OGJ Senior Writer
HOUSTON, Mar. 31 -- Energy prices continued to push higher Mar. 30 in the New York market, with the new front-month natural gas contract up slightly but still pennies below $4/MMbtu.
“Gas prices closed up more than 1% as improving US housing and consumer confidence data fueled a strong finish for commodities,” said analysts in the Houston office of Raymond James & Associates Inc. “Oil prices also finished in the green as energy stocks closed the day flat alongside the broader market. This morning, both oil and gas prices have continued to rally (up 1% and 2%, respectively), after word that [US President Barack Obama] will announce a proposal to allow oil and gas drilling along the Atlantic coastline, eastern Gulf of Mexico, and north coast of Alaska. This decision will not likely sit well with environmentalists as the Senate nears its chance to vote on the climate bill in the upcoming weeks.”

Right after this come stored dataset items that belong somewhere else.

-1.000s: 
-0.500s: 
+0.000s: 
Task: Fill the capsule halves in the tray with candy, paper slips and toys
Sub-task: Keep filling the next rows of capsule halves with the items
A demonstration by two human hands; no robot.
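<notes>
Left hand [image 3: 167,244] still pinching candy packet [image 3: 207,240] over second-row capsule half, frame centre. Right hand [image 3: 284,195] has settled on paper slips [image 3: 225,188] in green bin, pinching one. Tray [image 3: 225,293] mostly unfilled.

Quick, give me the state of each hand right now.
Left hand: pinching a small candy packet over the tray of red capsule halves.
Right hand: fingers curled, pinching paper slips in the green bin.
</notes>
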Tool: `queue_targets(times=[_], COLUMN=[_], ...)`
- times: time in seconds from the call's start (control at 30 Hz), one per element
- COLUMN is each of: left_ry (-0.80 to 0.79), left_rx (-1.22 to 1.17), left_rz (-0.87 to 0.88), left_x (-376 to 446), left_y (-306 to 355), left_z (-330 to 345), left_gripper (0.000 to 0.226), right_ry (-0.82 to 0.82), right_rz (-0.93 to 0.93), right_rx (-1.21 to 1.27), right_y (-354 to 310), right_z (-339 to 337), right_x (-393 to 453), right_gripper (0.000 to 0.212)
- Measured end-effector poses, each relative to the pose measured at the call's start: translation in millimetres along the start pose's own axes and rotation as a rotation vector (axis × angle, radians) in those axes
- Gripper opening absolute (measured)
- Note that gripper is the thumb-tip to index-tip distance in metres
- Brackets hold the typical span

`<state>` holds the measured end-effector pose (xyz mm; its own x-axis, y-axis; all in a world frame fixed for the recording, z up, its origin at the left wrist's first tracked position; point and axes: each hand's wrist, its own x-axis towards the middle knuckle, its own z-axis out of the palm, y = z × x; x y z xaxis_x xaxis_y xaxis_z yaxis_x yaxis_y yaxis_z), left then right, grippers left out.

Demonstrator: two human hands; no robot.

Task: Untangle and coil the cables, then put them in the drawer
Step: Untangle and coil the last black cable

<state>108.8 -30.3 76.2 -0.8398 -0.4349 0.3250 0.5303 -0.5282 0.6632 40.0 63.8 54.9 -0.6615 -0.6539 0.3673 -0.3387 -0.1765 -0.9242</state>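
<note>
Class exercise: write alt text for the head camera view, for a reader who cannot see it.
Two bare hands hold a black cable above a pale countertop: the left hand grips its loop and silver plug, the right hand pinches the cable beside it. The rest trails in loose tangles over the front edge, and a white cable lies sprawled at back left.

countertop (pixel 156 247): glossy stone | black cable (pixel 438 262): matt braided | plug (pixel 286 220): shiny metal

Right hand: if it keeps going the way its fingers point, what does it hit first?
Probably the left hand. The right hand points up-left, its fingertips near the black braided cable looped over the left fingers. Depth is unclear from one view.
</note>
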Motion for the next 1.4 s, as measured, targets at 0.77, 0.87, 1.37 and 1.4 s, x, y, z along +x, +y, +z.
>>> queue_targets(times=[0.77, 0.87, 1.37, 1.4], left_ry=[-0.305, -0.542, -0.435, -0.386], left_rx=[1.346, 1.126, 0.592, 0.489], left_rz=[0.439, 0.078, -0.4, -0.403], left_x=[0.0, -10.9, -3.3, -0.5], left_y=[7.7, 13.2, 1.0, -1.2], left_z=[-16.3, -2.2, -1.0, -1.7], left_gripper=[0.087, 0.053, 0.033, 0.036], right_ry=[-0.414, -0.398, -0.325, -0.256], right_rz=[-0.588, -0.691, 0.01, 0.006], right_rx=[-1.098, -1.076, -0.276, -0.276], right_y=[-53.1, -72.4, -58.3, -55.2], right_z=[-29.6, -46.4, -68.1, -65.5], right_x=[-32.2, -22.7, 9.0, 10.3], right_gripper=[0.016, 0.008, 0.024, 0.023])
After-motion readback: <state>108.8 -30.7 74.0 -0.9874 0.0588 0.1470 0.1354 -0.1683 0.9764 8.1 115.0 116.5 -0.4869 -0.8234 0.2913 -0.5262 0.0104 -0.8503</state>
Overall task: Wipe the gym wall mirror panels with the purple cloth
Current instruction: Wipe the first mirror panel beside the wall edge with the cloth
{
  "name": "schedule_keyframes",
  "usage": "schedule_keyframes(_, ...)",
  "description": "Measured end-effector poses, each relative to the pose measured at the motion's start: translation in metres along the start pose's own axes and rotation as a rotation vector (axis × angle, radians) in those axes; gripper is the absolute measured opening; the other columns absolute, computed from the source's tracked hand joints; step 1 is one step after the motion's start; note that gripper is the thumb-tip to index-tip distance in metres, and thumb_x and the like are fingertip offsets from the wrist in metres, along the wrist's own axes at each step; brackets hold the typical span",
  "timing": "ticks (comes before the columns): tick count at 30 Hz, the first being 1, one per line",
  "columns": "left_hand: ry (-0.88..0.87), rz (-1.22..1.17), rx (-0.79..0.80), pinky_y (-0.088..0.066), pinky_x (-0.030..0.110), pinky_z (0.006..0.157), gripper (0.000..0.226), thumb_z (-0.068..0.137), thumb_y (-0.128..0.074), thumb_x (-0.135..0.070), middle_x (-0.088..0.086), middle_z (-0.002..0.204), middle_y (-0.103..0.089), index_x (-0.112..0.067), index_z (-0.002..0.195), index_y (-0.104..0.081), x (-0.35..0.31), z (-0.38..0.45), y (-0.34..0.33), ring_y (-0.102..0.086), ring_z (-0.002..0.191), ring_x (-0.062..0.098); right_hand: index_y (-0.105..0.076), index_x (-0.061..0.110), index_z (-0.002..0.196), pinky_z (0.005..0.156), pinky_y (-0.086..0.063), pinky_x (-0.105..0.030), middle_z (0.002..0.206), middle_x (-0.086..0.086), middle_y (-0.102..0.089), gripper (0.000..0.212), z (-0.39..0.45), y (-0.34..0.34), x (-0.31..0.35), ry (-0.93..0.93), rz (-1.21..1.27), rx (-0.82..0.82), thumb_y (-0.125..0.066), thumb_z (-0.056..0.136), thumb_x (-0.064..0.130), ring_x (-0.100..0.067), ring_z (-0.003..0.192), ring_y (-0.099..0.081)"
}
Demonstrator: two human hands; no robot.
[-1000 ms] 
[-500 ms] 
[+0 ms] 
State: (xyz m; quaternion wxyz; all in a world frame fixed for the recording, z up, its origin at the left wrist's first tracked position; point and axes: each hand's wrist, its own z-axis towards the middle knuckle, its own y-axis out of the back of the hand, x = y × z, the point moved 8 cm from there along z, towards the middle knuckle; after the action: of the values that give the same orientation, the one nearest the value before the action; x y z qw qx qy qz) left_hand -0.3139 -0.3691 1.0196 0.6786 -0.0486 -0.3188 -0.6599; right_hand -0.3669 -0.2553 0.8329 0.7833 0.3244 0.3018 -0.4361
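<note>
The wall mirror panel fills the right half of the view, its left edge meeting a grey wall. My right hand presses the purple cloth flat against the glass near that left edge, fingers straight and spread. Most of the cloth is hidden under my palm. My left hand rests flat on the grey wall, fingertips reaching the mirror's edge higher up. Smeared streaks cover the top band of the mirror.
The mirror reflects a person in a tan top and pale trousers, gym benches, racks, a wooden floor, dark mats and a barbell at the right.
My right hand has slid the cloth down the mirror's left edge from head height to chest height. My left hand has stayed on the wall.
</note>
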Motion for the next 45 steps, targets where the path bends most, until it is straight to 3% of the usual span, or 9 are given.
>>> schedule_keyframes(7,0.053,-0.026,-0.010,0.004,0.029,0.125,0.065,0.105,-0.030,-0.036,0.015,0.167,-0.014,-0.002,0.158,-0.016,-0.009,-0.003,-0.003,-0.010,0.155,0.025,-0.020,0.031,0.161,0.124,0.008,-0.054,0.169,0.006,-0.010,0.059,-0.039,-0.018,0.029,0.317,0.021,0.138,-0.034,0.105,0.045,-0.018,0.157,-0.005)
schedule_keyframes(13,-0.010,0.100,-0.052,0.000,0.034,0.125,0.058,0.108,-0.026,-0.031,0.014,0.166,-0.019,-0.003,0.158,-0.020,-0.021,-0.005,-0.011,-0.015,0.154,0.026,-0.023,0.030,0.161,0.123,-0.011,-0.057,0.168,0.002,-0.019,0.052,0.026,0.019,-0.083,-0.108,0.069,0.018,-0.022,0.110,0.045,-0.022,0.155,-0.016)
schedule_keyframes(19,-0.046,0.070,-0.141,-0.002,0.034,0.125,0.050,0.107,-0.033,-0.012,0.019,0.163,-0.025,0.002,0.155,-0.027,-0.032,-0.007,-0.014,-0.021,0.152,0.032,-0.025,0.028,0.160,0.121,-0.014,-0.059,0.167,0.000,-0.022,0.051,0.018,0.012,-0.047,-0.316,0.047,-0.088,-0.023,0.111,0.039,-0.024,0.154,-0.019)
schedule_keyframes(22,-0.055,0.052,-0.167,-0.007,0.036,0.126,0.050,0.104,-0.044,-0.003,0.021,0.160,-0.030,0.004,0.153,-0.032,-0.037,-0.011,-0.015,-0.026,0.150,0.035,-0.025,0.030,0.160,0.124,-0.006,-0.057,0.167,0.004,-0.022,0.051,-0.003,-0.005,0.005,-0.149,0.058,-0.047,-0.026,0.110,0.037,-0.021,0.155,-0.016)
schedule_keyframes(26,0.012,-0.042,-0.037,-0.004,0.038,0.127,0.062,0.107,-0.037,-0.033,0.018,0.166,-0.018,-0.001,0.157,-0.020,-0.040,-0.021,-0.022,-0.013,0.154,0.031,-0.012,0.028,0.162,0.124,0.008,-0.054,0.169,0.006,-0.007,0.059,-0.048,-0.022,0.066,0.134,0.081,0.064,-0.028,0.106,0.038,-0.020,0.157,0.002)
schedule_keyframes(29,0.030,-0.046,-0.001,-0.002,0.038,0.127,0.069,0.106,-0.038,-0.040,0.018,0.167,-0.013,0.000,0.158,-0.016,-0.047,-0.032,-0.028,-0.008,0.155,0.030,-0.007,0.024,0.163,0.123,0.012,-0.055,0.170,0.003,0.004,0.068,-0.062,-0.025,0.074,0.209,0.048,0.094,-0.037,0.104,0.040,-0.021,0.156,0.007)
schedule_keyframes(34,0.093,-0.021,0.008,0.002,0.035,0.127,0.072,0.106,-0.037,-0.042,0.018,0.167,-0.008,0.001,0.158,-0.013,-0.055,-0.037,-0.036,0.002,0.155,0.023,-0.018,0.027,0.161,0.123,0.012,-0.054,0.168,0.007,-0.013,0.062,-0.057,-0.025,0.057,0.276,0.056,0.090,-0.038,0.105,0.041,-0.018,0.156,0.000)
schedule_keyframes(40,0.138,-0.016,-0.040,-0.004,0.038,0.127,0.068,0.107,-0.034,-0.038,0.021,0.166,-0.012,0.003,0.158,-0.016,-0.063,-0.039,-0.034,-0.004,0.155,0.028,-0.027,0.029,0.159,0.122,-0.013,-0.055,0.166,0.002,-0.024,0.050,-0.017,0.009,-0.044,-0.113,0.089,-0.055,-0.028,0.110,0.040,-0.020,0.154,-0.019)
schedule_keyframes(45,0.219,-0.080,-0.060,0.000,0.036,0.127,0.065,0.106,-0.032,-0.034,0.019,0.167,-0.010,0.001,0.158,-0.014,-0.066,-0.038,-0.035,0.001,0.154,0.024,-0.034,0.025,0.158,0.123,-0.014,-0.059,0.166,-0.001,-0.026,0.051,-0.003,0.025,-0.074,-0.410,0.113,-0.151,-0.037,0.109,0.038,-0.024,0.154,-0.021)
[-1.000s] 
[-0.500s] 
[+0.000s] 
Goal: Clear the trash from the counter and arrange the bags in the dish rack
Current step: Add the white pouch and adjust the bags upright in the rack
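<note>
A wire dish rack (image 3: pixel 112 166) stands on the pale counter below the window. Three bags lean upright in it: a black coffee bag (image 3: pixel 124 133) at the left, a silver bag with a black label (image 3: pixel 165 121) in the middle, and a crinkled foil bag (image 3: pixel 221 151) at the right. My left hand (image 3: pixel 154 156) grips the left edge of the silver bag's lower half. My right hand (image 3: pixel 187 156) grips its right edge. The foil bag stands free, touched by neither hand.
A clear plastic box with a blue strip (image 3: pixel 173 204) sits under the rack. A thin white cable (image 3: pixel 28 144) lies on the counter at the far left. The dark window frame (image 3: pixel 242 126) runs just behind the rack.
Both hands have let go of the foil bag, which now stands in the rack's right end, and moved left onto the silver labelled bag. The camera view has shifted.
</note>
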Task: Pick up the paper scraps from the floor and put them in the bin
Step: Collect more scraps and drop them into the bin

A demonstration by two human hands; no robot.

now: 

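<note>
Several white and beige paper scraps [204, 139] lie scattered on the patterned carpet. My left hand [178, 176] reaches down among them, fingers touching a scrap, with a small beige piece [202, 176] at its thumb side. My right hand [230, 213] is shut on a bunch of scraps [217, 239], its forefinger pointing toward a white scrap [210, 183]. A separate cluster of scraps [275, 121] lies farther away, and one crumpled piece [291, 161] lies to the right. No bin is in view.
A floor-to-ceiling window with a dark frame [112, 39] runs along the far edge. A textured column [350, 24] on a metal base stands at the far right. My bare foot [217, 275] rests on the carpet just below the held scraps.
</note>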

Meanwhile, Olivier Jakob at Petromatrix, Zug, Switzerland, noted, “The World Powers are moving closer to additional sanctions against Iran. It is also no secret that there has been some high level discussions between the US administration and the Saudis to explore how the kingdom could help in the efforts against Iran. In that regard we should also not forget that Saudi Arabia is a proud member of the G20 [the Group of 20 finance ministers and central bank governors established in 1999 to discuss key issues in the global economy].”
Jakob said, “If oil prices were to rise to $97.50/bbl or above with Saudi Arabia standing still, then it would be Iran that would be controlling the West and not vice-versa as any spike above $100/bbl would probably put an end to the nascent world economy recovery. If oil prices were to stay in a range that is acceptable for producers and consumers ($70-80/bbl) then it would be easier for the World Powers to impose sanctions against Iran. If Saudi Arabia was to help maintain a reasonable price range for oil prices, then it will become an even more respected G20 member without having worked against the interest of other members of the Organization of Petroleum Exporting Countries.”
He said, “OPEC wants to act against price volatility, and for now they have succeeded as current historical volatility has rarely been as low as now. We have to go back to the 1990s to find some lower volatility, and it was not much lower than the current levels. This low volatility is problematic for the commodity indices as long as a contango is maintained as it makes it close to impossible for commodity indices to print positive returns. West Texas Intermediate has been trading a relatively narrow range since the start of the year; the contango is relatively shallow, but it still makes commodity underperformers as an asset class.”
The Energy Information Administration said Mar. 31 commercial US crude inventories increased by 2.9 million bbl to 354.2 million bbl in the week ended Mar. 26, surpassing the Wall Street consensus for a 2.5 million bbl gain. Gasoline stocks rose 300,000 bbl to 224.9 million bbl vs. expectations of a 1.9 million bbl draw. Distillate fuel inventories fell 1.1 million bbl to 144.6 million bbl, short of the consensus for a 1.4 million bbl decline.
The American Petroleum Institute earlier reported a draw of 421,000 bbl of crude to 351.9 million bbl; with gasoline stocks down 946,000 bbl to 223.2 million bbl and distillates declining 1 million bbl to 147.5 million bbl.
EIA reported imports of crude into the US declined 337,000 b/d to 9.1 million b/d last week. In the 4 weeks ended Mar. 26, US crude imports averaged 8.8 million b/d, down 374,000 b/d for the comparable period in 2009.
The input of crude into US refineries increased 192,000 b/d to 14.2 million b/d in the latest week, with units operating at 82.6%, EIA reported. Gasoline production increased slightly to 9 million b/d while distillates decreased to 3.6 million b/d.
The May contract for benchmark US light, sweet crudes gained 20¢ to $82.37/bbl Mar. 30 on the New York Mercantile Exchange. The June contract increased 18¢ to $82.77/bbl. On the US spot market, WTI at Cushing, Okla., was up 20¢ to $82.37/bbl. Heating oil for April delivery inched up 0.59¢ but closed essentially unchanged at $2.12/gal on NYMEX. Reformulated blend stock for oxygenate blending for the same month increased 1.34¢ to $2.27/gal.
The new front-month May natural gas contract regained 5.7¢ to $3.97/MMbtu on NYMEX. On the US spot market, however, gas at Henry Hub, La., lost 1.5¢ to $3.81/MMbtu.
In London, the May IPE contract for North Sea Brent crude was up 11¢ to $81.28/bbl. Gas oil for April dropped $5 to $674.50/tonne.
The average price for OPEC’s basket of 12 reference crudes increased 44¢ to $78.21/bbl.